▶ _HOW TO COMPLETE THIS TASK_:
Lines in the listing below may contain the string "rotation". Say how many do, giving only the number.
RECORDED DATA Block Start
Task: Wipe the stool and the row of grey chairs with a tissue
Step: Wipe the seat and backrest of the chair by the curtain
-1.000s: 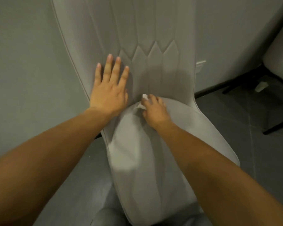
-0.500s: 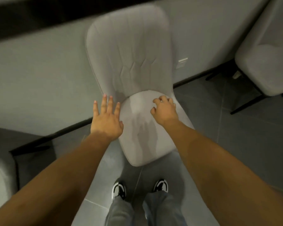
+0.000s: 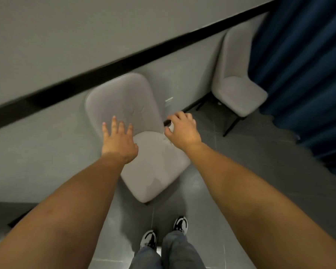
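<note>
A grey upholstered chair (image 3: 157, 167) stands against the wall in front of me, its seat showing darker wiped patches. My left hand (image 3: 118, 140) hovers with straight, spread fingers over the left edge where seat and backrest meet. My right hand (image 3: 182, 131) is raised over the seat's right rear corner, fingers curled. A small bit of white tissue (image 3: 170, 126) shows between its thumb and fingers; the rest is hidden in the hand. No stool is in view.
A second grey chair (image 3: 239, 94) stands to the right by a dark blue curtain (image 3: 303, 65). The grey wall carries a black stripe (image 3: 124, 61). My shoes (image 3: 149, 239) stand on the grey tiled floor just before the chair.
I have straightened up and the view has pulled back and swung right. Both hands have lifted off the chair; the right hand moved from the seat's rear crease to its right side.
</note>
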Demonstrator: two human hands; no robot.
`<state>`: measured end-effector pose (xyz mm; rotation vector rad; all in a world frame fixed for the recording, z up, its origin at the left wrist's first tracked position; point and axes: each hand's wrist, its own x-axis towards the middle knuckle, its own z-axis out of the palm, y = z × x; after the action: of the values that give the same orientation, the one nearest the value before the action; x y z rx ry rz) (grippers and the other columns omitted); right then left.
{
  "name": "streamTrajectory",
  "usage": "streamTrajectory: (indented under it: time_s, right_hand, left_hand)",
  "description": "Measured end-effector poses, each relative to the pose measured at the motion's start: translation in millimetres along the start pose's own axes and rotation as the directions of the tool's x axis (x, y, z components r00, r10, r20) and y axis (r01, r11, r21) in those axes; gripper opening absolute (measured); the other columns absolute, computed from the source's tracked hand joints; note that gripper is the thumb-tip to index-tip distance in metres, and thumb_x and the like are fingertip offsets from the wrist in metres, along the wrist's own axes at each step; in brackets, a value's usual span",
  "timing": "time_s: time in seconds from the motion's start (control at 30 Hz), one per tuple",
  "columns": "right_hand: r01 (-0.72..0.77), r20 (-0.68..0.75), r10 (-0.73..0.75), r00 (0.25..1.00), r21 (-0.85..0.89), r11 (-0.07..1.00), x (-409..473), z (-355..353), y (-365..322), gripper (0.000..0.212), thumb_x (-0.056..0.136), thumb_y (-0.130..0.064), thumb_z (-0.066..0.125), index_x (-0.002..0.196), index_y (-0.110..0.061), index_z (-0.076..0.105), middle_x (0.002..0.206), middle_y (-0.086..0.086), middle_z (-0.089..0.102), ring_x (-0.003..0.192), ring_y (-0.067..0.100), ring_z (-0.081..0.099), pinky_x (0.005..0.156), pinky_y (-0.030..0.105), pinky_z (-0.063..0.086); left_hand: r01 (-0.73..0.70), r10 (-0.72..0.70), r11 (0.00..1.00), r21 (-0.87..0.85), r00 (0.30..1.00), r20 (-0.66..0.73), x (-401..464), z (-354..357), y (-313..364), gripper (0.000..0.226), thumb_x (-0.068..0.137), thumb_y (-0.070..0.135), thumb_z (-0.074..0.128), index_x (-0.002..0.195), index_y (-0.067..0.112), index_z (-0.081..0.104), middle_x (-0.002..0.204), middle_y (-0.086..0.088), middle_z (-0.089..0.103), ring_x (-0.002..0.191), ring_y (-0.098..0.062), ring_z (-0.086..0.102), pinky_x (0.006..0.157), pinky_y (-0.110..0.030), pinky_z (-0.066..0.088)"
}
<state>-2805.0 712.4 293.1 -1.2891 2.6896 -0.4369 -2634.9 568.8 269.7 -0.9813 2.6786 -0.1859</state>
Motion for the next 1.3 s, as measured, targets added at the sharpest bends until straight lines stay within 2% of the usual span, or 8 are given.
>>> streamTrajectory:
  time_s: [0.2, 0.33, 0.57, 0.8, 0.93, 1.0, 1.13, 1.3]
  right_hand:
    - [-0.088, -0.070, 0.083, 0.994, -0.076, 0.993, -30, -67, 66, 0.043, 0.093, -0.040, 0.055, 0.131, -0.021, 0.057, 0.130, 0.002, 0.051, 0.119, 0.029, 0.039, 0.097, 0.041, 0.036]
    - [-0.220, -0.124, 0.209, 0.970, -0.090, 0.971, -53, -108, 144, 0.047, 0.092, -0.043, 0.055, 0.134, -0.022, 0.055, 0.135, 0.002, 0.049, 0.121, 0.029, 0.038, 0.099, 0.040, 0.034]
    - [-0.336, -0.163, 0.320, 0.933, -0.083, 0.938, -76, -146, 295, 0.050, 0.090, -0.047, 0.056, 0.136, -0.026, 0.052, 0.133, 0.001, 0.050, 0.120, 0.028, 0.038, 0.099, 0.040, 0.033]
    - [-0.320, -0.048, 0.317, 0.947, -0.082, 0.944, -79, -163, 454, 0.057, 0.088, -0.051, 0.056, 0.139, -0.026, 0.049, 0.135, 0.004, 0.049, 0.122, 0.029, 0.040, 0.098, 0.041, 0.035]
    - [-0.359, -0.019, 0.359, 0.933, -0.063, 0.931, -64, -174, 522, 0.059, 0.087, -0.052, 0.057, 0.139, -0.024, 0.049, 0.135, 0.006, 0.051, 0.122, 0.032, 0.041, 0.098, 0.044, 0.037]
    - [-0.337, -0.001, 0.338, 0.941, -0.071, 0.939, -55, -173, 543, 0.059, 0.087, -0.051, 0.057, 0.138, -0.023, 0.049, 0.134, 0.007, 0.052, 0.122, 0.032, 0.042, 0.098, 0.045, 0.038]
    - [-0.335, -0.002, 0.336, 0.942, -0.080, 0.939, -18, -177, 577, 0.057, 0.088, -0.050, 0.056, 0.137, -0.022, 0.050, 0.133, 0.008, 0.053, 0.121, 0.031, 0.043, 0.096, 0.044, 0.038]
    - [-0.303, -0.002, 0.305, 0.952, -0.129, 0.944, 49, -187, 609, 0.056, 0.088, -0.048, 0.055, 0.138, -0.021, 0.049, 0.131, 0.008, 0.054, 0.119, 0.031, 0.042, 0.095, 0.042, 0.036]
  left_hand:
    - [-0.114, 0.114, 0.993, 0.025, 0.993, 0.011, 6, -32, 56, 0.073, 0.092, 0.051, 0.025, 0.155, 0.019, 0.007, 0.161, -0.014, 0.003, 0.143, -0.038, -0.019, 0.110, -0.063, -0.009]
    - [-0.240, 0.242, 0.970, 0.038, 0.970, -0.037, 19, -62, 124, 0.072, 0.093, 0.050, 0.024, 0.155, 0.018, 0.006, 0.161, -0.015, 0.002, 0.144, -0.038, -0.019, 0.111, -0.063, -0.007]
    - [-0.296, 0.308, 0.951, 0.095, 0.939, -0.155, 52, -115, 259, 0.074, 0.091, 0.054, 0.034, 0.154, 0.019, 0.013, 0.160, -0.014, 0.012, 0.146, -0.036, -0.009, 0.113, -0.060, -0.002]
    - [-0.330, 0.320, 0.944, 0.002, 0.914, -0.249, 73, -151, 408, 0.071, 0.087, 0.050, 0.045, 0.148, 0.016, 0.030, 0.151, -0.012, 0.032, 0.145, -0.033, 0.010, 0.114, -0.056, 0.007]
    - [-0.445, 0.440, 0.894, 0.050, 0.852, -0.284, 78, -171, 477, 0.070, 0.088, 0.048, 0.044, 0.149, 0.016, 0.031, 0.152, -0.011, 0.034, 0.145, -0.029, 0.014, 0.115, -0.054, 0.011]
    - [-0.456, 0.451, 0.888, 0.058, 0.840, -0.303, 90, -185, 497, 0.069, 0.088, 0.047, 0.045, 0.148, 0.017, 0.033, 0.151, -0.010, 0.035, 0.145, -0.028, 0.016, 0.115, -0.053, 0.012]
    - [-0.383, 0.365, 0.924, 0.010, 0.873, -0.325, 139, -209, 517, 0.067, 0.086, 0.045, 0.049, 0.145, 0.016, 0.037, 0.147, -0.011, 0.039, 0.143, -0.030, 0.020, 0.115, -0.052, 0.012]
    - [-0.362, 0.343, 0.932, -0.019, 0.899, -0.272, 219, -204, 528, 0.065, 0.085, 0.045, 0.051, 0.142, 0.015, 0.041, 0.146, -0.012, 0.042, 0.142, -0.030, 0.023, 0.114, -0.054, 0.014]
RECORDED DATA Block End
▶ _SOLUTION TO THIS PROBLEM_:
2